Exercise – Provide the count of lines below that include the word "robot", without any accompanying remarks.
+++ Records supplied
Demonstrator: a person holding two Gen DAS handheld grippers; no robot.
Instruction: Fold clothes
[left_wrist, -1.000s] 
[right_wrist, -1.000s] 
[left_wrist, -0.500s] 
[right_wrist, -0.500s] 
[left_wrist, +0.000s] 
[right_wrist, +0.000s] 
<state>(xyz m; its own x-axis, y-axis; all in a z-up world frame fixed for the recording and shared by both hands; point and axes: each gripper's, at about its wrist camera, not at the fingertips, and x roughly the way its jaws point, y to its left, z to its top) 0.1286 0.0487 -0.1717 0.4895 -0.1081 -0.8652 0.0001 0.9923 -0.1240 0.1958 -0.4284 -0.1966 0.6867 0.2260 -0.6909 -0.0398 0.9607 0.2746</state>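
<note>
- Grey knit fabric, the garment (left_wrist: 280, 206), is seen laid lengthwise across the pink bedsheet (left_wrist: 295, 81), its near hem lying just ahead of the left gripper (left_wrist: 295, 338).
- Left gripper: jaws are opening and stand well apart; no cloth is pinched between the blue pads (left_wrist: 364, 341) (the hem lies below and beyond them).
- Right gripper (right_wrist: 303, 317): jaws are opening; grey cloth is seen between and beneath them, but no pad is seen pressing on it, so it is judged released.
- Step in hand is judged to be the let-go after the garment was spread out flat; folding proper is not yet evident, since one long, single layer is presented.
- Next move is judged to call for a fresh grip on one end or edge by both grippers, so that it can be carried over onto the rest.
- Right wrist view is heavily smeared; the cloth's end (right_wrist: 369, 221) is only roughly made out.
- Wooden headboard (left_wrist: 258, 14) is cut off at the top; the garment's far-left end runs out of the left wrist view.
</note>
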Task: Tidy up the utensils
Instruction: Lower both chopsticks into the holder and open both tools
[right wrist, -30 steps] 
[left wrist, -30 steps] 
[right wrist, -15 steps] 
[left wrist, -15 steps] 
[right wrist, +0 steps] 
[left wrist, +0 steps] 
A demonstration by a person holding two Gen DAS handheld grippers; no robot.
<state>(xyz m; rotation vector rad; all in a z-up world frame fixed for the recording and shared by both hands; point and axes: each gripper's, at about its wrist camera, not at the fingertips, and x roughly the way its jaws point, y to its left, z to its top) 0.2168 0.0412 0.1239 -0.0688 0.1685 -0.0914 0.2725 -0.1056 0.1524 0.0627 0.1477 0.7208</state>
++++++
Worked solution – 2